The Rolex Oyster Perpetual Date GMT Master is part of the Rolex Professional Watch Collection. Designed in collaboration with the now defunct Pan American Airways of the United States for use by their pilots and navigators, it was launched in 1954.

History
The Rolex GMT-Master wristwatch was originally designed in collaboration with the Pan American Airways and issued by the airline to their crews on long-haul flights. ("GMT" in the name  stands for Greenwich Mean Time, which was later replaced by Coordinated Universal Time (UTC), though the watch kept its name). The original GMT Master watch has a 24-hour display fourth hand complication directly linked to and displaying the same time zone as the standard 12-hour hand. This GMT hand enabled the crews to set the watch to GMT or another time zone, and, using the rotatable 24-hour scale bezel, set to the correct offset, a second time zone could be read. GMT or UTC is the time zone that is required for all aviation planning, weather forecasts, schedules and other paperwork.

In the early 1980s the Rolex GMT-Master II was released (although production of the original version continued alongside it until 1999).  Although the watch looks almost identical it uses a movement that has the additional capability of an independently adjustable quickset hour hand that can be adjusted to local time without stopping the seconds or disturbing the minutes and 24 hour GMT hand.  As the watch continues to feature the rotatable bezel it is able to quickly compute any third time zone reference.

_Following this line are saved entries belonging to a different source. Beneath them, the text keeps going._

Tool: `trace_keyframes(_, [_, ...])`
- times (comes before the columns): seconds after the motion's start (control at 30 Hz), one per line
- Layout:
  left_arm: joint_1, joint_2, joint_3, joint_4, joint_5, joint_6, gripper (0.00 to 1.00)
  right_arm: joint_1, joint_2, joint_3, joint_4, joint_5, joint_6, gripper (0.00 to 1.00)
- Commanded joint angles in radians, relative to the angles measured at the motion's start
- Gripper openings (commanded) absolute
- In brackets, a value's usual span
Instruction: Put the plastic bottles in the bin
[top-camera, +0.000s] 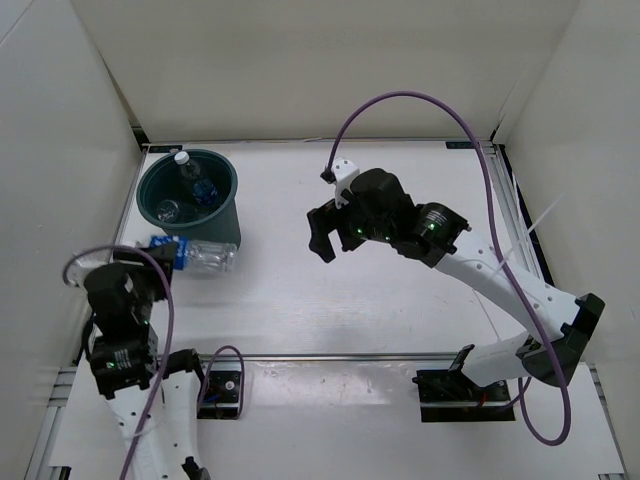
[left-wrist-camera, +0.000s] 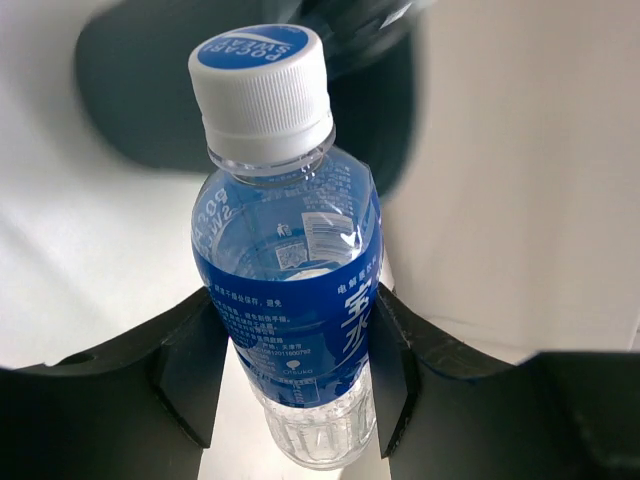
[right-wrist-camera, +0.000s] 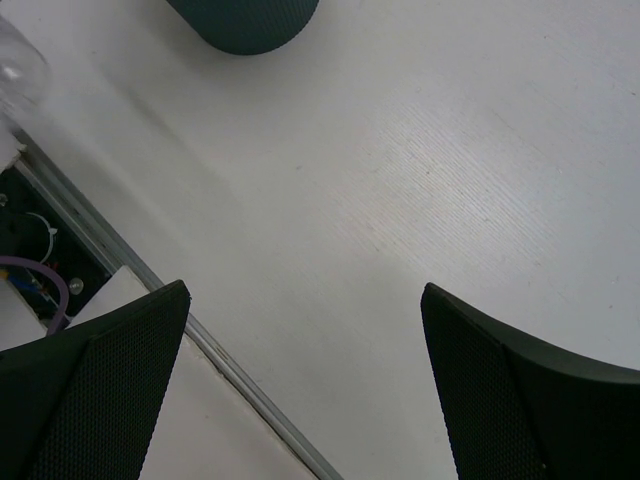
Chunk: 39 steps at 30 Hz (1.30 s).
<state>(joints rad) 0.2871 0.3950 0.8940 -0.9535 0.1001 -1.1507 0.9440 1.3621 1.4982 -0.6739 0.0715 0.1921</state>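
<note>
Left gripper (left-wrist-camera: 290, 385) clamping clear blue-labelled plastic bottle (left-wrist-camera: 292, 270), six o'clock of round teal-grey plastic bin (top-camera: 228, 222); right gripper (right-wrist-camera: 300, 380) fingers spread apart.

Colour reference:

- Worktop (top-camera: 350, 300): plain white; a fine streaked grain shows in the right wrist view.
- Bin (top-camera: 226, 224), upper left of the top view: uniform dark teal-grey, no pattern.
- Blue-label bottle (left-wrist-camera: 290, 300): clear body; deep blue label with white print and a small white barcode panel; white ribbed cap topped by a blue disc with white lettering.
- White-capped bottle (top-camera: 182, 158), inside the bin: clear body, white cap.
- Second blue-label bottle (top-camera: 205, 190), inside the bin: clear with blue.
- Left jaws: plain black.
- Right jaws: black with a fine dotted mesh pattern.
- Cables (top-camera: 400, 98): purple.
- Right arm (top-camera: 500, 290): white links, black joints, small green lights.
</note>
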Motion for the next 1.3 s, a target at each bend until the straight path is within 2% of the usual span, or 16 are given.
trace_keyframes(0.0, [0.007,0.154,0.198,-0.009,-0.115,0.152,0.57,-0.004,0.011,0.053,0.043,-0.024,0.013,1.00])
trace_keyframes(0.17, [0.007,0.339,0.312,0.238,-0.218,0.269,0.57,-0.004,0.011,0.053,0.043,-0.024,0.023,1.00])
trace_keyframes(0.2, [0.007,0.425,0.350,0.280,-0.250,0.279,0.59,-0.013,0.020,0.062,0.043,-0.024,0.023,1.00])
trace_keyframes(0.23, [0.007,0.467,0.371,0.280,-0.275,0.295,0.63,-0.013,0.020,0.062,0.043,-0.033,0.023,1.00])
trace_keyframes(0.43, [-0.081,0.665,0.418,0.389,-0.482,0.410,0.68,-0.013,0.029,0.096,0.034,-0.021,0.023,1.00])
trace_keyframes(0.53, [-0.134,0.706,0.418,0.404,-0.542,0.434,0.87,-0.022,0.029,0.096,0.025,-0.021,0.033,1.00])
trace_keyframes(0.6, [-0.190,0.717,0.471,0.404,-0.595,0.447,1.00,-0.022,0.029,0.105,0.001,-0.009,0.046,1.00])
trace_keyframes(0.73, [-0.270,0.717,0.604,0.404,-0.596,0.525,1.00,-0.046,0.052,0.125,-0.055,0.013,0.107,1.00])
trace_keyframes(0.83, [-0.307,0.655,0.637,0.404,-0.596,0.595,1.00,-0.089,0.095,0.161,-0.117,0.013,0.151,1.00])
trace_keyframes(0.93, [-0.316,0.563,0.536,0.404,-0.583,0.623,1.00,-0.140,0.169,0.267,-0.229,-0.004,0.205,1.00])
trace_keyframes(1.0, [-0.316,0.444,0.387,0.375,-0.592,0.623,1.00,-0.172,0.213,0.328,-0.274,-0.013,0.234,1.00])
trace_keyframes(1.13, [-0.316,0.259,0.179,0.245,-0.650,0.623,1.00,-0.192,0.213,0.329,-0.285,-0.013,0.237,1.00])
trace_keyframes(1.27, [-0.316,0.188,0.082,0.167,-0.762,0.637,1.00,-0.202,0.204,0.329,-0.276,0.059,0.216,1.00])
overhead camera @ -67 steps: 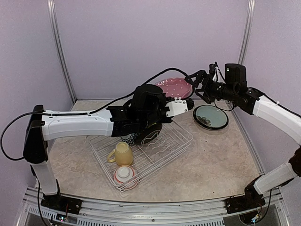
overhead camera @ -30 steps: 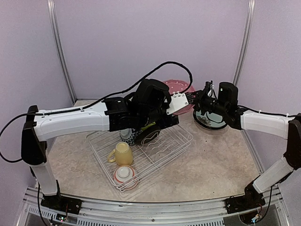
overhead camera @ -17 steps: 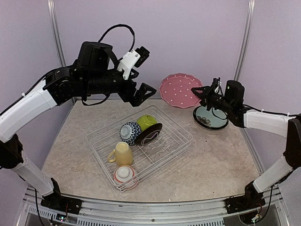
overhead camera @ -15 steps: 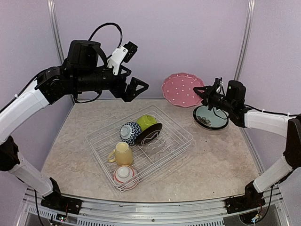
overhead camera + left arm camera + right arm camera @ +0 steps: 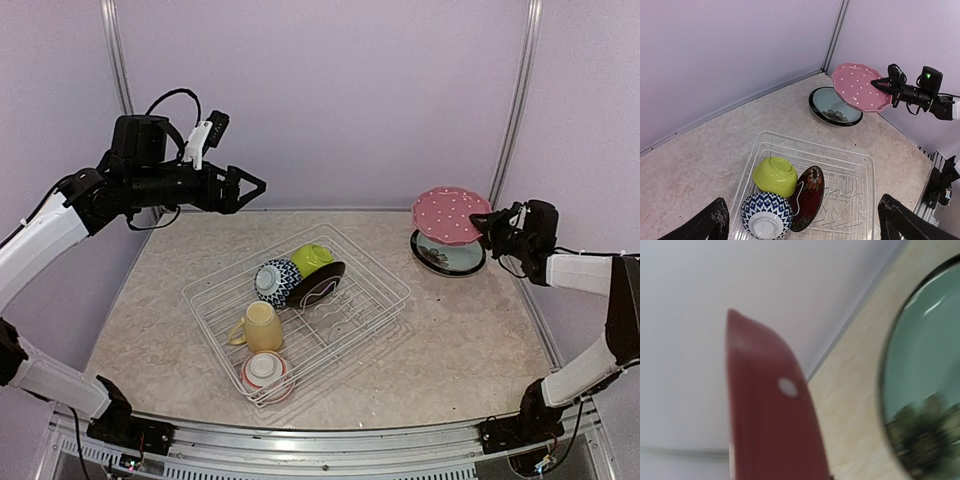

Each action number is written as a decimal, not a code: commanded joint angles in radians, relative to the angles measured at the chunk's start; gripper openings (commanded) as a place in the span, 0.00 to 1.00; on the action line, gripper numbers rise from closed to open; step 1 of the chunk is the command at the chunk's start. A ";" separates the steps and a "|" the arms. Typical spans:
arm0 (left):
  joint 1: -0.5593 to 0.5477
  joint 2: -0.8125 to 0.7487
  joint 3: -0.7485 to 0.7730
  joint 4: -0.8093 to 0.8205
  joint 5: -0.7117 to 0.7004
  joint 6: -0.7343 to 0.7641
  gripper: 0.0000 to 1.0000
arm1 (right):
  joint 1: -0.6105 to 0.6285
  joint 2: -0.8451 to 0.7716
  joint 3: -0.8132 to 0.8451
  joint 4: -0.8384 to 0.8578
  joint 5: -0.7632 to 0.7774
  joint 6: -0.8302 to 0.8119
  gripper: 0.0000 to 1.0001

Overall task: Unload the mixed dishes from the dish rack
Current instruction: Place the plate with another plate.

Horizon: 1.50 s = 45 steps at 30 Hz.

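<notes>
two grippers: left gripper [image 5: 250,195] (aloft) spread wide, empty; right gripper [image 5: 489,224] clamped on round pink white-dotted ceramic plate [image 5: 448,212].

Holding left gripper [image 5: 250,190] high at far left, jaws wide; pinching pink dotted plate [image 5: 450,212] with right gripper [image 5: 492,226], far right.
</notes>
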 commanded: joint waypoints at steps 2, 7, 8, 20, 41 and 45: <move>0.009 0.019 -0.016 0.025 0.012 -0.007 0.99 | -0.092 -0.022 0.022 0.052 -0.019 -0.050 0.00; 0.010 0.035 -0.019 0.019 -0.017 0.008 0.99 | -0.137 0.056 0.052 0.048 -0.026 -0.081 0.00; 0.010 0.040 -0.019 0.019 -0.019 0.010 0.99 | -0.139 0.072 0.063 0.049 -0.026 -0.088 0.00; 0.009 0.075 -0.021 0.016 -0.019 0.011 0.99 | -0.144 0.255 0.180 0.016 -0.024 -0.154 0.00; 0.017 0.120 -0.016 0.016 0.054 -0.030 0.99 | -0.140 0.392 0.295 -0.097 -0.094 -0.222 0.21; 0.010 0.117 -0.014 0.015 0.047 -0.025 0.99 | -0.140 0.382 0.305 -0.166 -0.072 -0.273 0.36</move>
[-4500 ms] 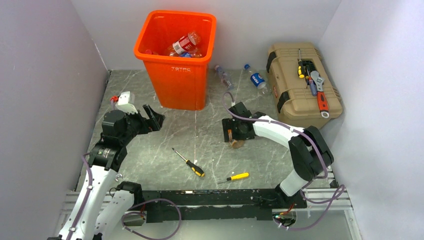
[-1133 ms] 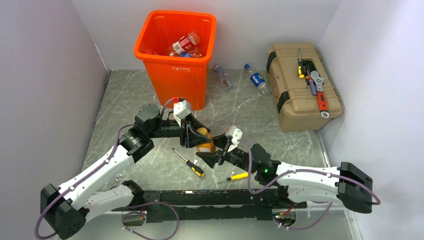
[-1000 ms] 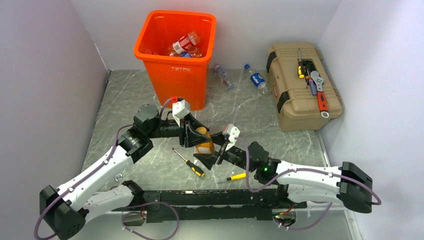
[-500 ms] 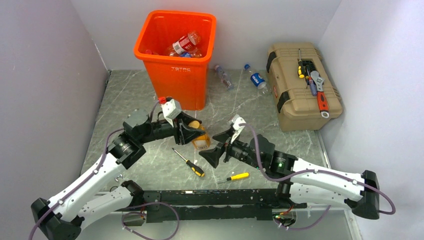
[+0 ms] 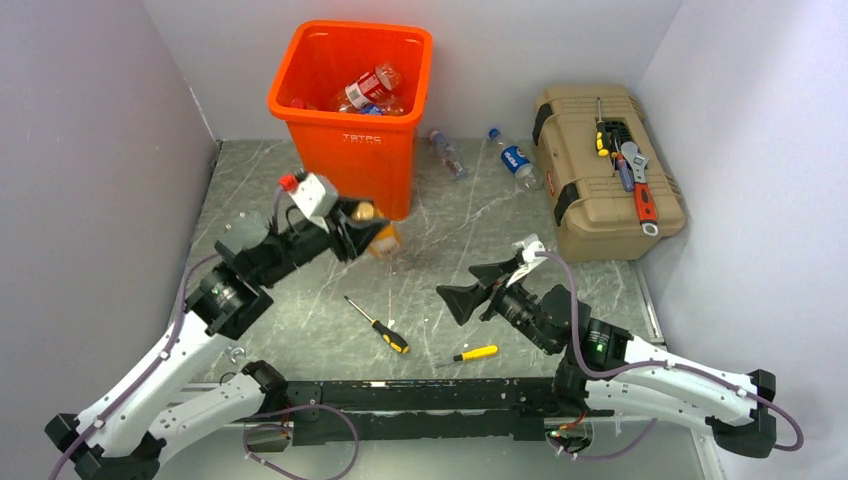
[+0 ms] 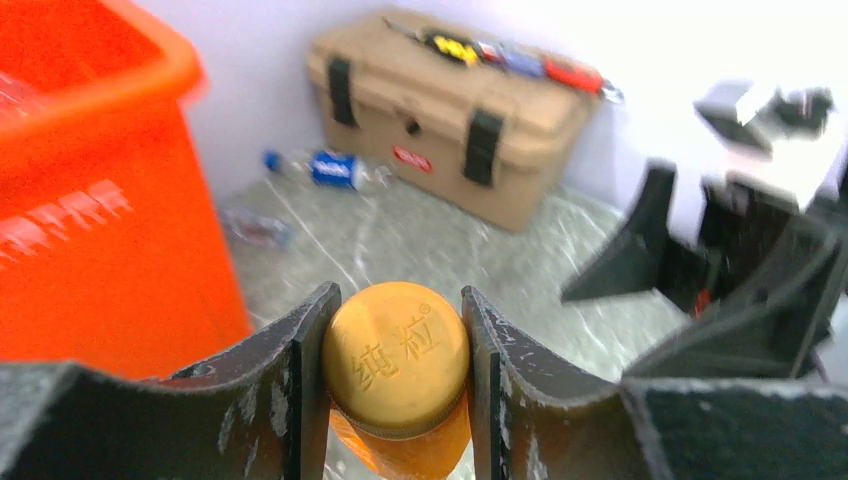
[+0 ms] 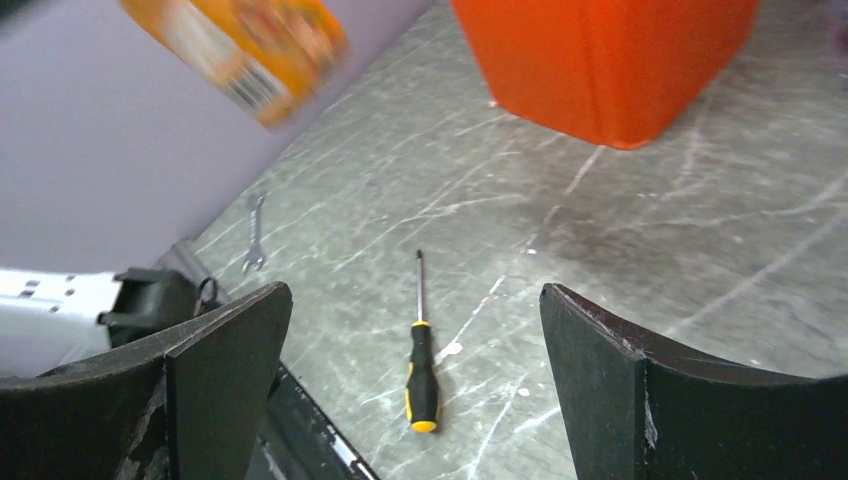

Although the original Rolex GMT Master was available only in stainless steel, as it was conceived as a functional work watch, Rolex has been making luxury versions in both mixed steel and gold, and all-gold since the 1950s, and there are even exotic variations that incorporate elaborate designs that include precious stones.

50th anniversary edition
An updated Rolex GMT Master II was released in 2005. This new model features a number of technical changes, such as Rolex's patented Parachrom hairspring as well as a larger Triplock crown (from the diver's watches). The new model also has several cosmetic changes, such as larger case, hands and hour markers and also a new bezel made using an extremely hard ceramic material that is designed to be more scratch and fade resistant. Also included in the update is a new and more luxurious style of bracelet that has heavier solid links and a machined clasp. The stainless steel version now joins the precious metal versions by having highly polished centre links on its bracelet.

Ceramic bezel models

In 2007, Rolex introduced the ceramic bezel insert to the GMT-Master II range, replacing the aluminum insert (colors created using an anodizing process) that had been used since 1959. While ceramic is much more scratch resistant than aluminum, Rolex initially could not continue to produce the two-color bezel used to distinguish between the day and night times of the second time zone, particularly the color red which could not be created satisfactorily in ceramic.

In 2013, Rolex created the first two-tone ceramic bezel, in blue and black, for the steel GMT-Master II nicknamed “Batman”. The blue and black bezel is made of Cerachrom, Rolex's patented version of ceramic; it is produced through a patented process of creating two colors out of a mono-block Cerachrom bezel.

In 2014, Rolex was able to create the red color on the ceramic bezel for the new incarnation of the red-and-blue "Pepsi", although in order to recoup the higher cost of this bezel it was only initially available on the white gold GMT-Master II. All of these GMT-Master II watches use the Caliber 3186 movement.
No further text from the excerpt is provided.